*** Data segment ***

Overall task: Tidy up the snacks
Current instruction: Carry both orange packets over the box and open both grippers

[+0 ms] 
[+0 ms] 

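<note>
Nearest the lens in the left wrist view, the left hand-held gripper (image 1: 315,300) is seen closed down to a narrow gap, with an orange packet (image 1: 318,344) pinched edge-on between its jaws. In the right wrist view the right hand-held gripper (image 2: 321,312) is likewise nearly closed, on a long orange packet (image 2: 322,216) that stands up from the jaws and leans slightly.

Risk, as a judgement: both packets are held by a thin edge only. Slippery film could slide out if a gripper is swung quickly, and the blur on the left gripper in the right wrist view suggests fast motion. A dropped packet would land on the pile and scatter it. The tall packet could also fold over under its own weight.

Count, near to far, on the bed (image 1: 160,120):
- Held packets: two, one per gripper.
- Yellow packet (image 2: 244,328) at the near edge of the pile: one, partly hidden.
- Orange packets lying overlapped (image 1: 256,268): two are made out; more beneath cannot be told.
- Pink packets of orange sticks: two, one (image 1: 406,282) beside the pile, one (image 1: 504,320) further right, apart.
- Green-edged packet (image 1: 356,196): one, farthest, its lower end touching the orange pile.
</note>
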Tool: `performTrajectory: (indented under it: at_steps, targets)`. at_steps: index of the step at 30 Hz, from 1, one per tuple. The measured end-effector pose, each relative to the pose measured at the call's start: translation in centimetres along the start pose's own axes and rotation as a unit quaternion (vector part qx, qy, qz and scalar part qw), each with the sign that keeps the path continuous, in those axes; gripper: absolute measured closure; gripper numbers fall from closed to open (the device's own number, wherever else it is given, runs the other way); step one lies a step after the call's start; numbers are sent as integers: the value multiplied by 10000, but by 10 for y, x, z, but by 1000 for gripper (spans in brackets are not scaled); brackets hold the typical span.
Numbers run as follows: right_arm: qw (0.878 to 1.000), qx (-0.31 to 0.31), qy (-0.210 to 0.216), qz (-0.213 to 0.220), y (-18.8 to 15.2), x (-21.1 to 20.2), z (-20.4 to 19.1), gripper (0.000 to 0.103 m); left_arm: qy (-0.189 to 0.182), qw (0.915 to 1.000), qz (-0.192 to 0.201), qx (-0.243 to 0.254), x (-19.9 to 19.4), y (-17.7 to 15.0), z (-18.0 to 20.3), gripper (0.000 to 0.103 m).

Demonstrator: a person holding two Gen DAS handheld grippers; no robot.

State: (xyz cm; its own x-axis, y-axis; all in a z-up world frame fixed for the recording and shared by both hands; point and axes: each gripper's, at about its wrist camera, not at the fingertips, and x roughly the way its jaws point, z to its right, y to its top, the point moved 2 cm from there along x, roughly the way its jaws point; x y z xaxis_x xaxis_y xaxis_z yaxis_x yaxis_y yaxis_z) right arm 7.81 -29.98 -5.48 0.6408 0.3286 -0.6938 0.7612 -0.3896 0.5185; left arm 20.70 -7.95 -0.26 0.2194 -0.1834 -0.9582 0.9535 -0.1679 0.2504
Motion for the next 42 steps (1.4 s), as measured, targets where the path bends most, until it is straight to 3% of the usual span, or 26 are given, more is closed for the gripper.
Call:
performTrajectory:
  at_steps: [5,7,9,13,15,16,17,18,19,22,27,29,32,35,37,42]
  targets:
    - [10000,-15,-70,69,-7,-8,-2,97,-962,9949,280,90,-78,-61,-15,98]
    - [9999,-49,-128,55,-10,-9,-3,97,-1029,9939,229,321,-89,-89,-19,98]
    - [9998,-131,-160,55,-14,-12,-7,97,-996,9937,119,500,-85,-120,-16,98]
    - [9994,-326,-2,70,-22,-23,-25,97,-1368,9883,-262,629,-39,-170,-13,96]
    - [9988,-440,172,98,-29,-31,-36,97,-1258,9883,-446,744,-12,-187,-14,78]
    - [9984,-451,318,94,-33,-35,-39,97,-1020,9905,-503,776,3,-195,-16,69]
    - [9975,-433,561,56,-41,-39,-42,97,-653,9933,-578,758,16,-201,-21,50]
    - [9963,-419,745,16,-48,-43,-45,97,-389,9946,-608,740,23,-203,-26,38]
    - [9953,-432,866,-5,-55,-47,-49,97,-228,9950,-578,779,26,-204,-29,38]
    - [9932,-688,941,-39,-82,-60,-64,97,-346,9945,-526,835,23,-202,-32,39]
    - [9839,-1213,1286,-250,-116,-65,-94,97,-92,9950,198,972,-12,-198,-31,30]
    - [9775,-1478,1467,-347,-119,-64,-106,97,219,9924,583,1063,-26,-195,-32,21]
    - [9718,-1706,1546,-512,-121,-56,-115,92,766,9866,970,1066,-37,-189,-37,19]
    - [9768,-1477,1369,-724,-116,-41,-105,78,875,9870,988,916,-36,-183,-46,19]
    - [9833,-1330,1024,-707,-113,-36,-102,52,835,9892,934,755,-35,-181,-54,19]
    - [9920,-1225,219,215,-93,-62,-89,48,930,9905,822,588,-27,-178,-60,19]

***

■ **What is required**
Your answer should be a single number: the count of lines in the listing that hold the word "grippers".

■ **Expected answer**
2